- The problem
Check every line below for the word "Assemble" and copy the ones that have it.

"""

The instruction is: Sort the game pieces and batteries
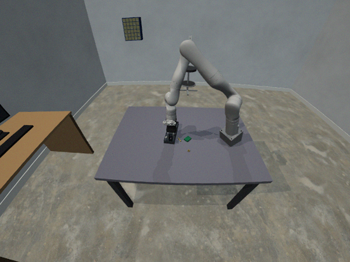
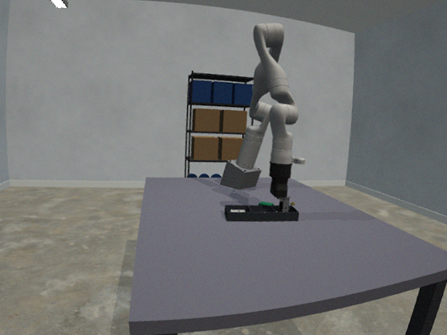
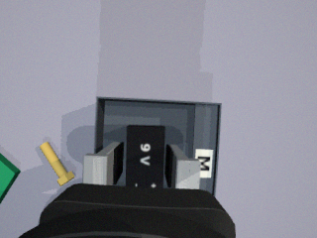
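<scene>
My gripper (image 3: pixel 144 158) hangs low over the dark bin marked M (image 3: pixel 205 163), at one end of a black row of bins (image 2: pixel 261 214). A black 9 V battery (image 3: pixel 146 154) stands between the fingers inside that bin's walls. The fingers are open, with a thin gap showing on each side of the battery. In the top view the gripper (image 1: pixel 171 131) covers the bins. A green flat piece (image 1: pixel 187 138) lies on the table right beside the bins, and it also shows at the left edge of the wrist view (image 3: pixel 6 178).
A small yellow bolt (image 3: pixel 55 163) lies on the table between the bin and the green piece. A small yellow ring (image 1: pixel 187 150) lies nearer the table's front. The arm's base (image 1: pixel 230 136) stands to the right of them.
</scene>
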`<action>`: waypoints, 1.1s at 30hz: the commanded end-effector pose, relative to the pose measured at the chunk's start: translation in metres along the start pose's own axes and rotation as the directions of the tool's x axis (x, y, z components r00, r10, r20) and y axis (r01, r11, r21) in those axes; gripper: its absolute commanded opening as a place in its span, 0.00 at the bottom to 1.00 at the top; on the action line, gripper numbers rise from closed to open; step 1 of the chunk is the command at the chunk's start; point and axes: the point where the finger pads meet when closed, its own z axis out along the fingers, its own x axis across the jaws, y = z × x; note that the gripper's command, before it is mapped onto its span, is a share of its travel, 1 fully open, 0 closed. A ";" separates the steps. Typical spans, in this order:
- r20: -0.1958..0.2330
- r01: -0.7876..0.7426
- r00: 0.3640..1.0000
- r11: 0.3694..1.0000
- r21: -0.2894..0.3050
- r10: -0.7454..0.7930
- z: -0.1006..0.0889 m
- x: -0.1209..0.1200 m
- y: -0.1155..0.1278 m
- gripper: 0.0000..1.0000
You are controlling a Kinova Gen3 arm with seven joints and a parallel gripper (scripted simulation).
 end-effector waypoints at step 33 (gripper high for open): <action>-0.001 0.000 1.000 1.000 0.000 0.000 -0.038 0.000 0.000 0.68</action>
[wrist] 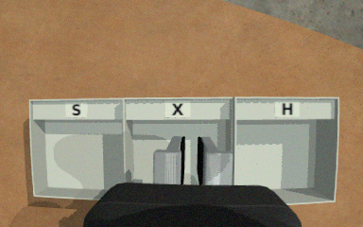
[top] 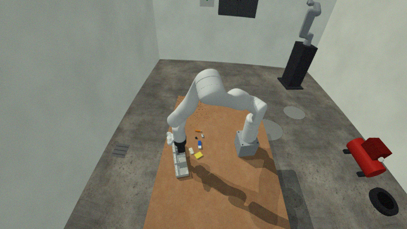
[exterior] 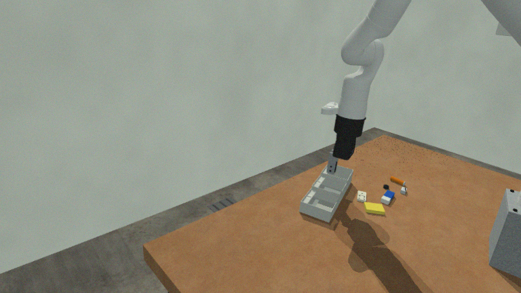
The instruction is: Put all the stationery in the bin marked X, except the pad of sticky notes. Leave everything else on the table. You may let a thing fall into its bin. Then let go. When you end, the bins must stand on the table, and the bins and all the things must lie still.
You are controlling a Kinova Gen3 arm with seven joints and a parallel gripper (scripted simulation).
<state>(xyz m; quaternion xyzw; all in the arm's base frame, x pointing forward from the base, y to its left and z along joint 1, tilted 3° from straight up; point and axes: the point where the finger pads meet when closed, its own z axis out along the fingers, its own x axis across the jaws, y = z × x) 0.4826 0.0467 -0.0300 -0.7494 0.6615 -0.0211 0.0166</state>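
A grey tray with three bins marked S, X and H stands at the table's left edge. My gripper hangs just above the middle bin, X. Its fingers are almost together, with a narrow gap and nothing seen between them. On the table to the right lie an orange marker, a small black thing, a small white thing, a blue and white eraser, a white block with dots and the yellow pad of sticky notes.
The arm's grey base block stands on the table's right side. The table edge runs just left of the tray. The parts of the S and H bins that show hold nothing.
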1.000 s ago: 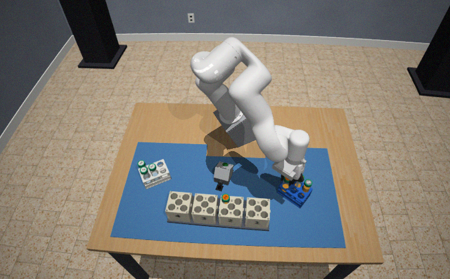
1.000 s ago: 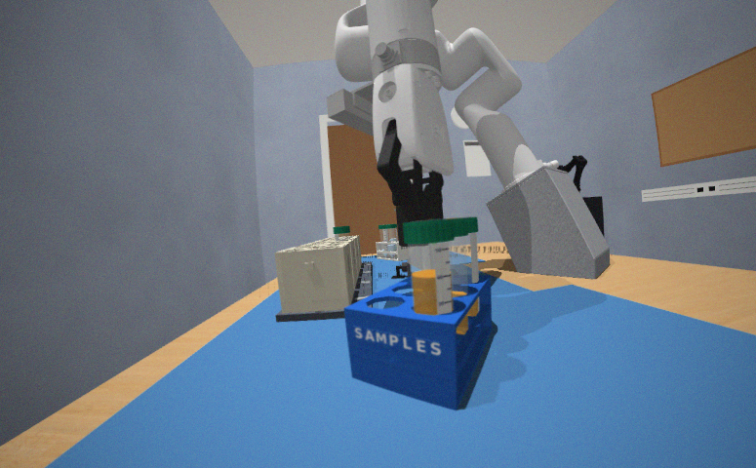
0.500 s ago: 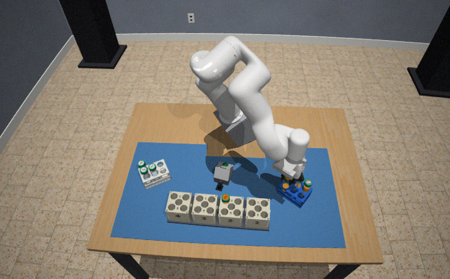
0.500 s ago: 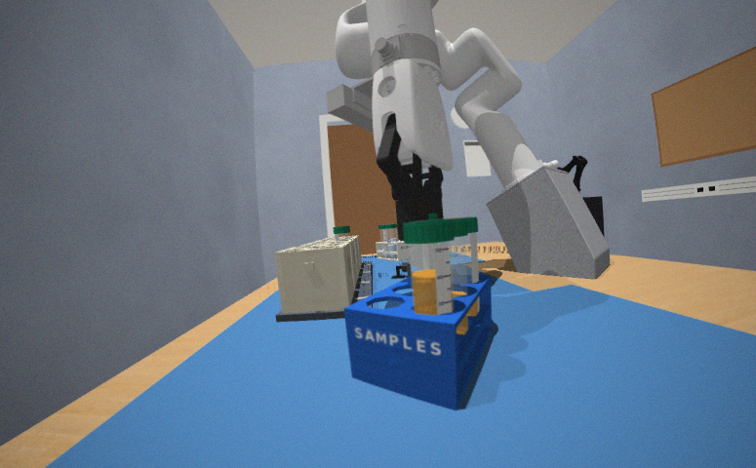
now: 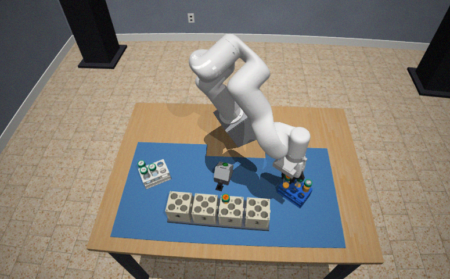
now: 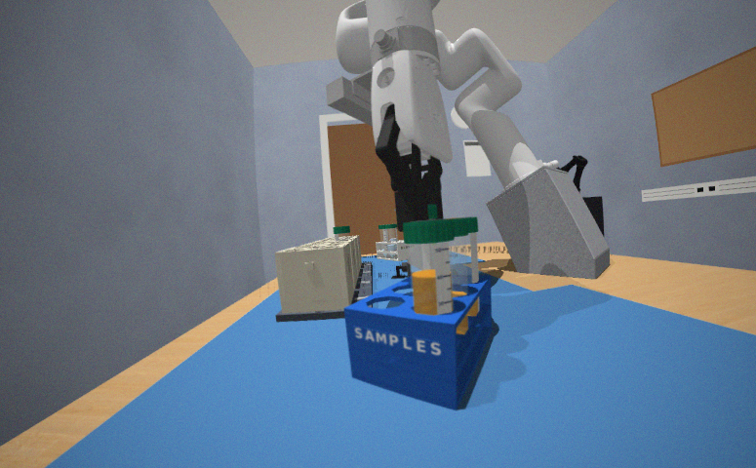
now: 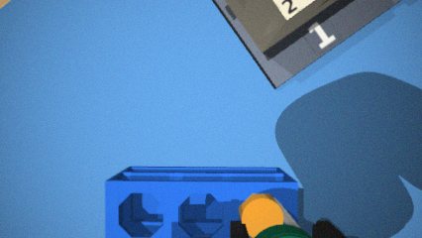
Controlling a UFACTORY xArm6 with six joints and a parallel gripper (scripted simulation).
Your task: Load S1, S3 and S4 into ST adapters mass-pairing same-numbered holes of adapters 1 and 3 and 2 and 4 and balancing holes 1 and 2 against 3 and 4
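Note:
My gripper is shut on an orange-filled tube by its green cap. The tube is over the back left well of the blue samples rack, its cap a little above the others; its ID is hidden. A tube with a greyish dot stands at the rack's right end. Another tube stands between them, partly hidden. Orange-dotted S4 stands in the back left hole of adapter 2. Adapters 4, 3 and 1 look empty.
The white rack at the left holds three white-dotted blanks. The sloped desk with its green DONE key stands behind the stand. In the wrist view, the stand's corner is beyond the blue rack.

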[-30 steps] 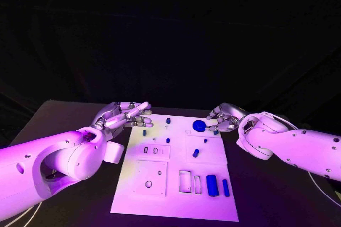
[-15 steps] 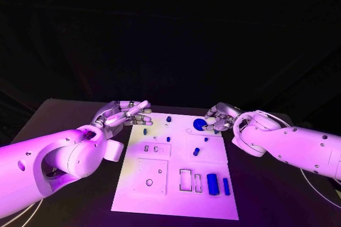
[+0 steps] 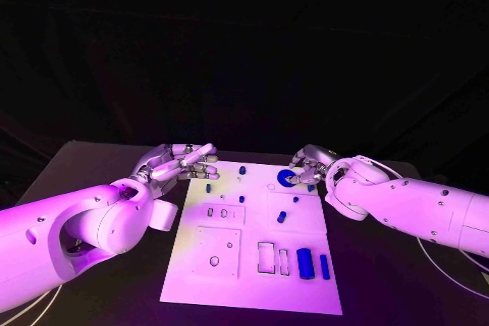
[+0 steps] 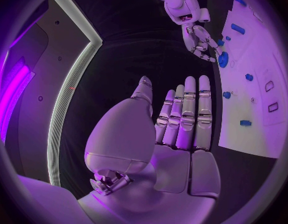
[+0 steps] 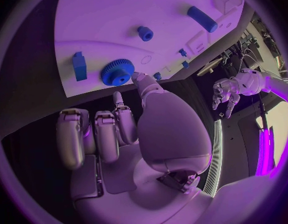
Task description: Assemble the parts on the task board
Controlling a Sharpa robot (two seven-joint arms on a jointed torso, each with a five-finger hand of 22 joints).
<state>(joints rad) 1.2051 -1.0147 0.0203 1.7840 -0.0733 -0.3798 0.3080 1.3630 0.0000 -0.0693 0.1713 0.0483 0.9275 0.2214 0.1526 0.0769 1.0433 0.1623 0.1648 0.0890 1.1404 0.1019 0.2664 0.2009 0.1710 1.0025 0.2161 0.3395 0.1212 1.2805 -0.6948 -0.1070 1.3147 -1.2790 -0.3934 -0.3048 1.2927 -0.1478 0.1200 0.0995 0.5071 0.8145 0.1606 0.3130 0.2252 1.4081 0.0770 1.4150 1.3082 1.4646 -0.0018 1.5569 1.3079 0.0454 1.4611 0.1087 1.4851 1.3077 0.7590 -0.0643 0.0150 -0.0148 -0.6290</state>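
Observation:
The white task board (image 3: 255, 283) lies in the middle of the table. A blue gear (image 3: 286, 178) lies flat near its far right corner. My right hand (image 3: 309, 166) hovers just beside it. In the right wrist view the thumb tip touches the gear (image 5: 117, 72) at its rim, while the other fingers (image 5: 97, 134) stay off it, half curled and holding nothing. My left hand (image 3: 184, 166) is at the board's far left corner, fingers straight and apart, empty; the left wrist view shows its flat palm (image 4: 175, 134).
A thick blue cylinder (image 3: 304, 261) and a thin blue bar (image 3: 324, 268) lie at the board's near right. Small blue pegs (image 3: 280, 218) stand around the middle and far end. A blue block (image 5: 79, 66) sits close to the gear. Black table surrounds the board.
My right hand has shifted left over the board's far right corner, closing up to the gear. The left hand has stayed in place.

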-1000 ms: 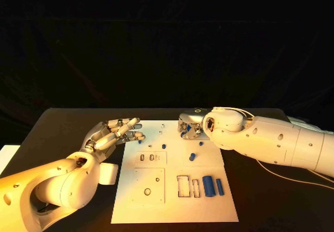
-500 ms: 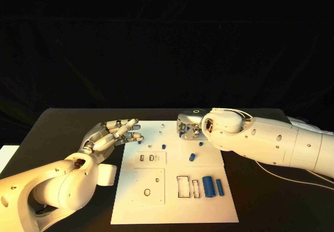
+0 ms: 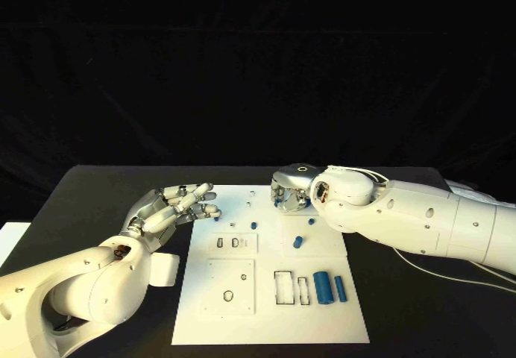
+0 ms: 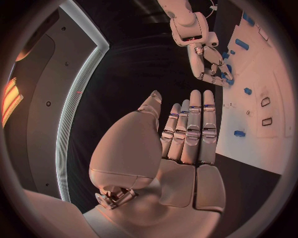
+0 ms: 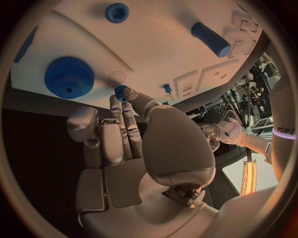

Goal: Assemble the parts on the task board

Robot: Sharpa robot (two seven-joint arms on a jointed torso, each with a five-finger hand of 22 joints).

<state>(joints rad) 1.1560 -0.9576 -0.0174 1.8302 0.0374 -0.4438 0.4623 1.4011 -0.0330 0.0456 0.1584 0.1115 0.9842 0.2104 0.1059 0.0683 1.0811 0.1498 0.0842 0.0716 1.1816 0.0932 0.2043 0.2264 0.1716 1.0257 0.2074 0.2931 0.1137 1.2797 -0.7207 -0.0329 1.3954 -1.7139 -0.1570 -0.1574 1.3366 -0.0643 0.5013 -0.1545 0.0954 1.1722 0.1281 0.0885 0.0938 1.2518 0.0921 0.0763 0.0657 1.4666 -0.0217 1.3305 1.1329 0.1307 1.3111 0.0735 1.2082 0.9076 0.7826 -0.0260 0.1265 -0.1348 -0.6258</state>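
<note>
Task board (image 3: 269,298), 1 white plate, lay flat mid black surface (image 3: 97,194) btwn the 2 arms. Blue parts countable in head view: 2 long cylinders side by side near the board's right edge, bigger one (image 3: 321,286) next to slimmer one (image 3: 340,288); 1 short peg (image 3: 297,242) mid-board; 1 small peg (image 3: 253,224) further up; 1 small piece (image 3: 312,221) just under the right wrist. Right wrist view added 1 toothed gear (image 5: 68,77), 1 round cap piece (image 5: 116,12), 1 long cylinder (image 5: 210,39) and 1 tiny peg (image 5: 167,89) on the board. Left hand (image 3: 175,209) hovered at the board's left edge near the far corner, fingers straight, side by side, thumb apart, holding nothing; 1 small blue bit (image 3: 216,219) sat just off its fingertips. Right hand (image 3: 292,192) was over the board's far edge, fingers curled down, fingertip (image 5: 122,94) touching a small blue part (image 5: 119,89); couldn't tell if it was actually pinched. Hands well apart.
</note>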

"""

- Solution below
Task description: Assemble the parts on the task board
Goal: Assemble the parts on the task board

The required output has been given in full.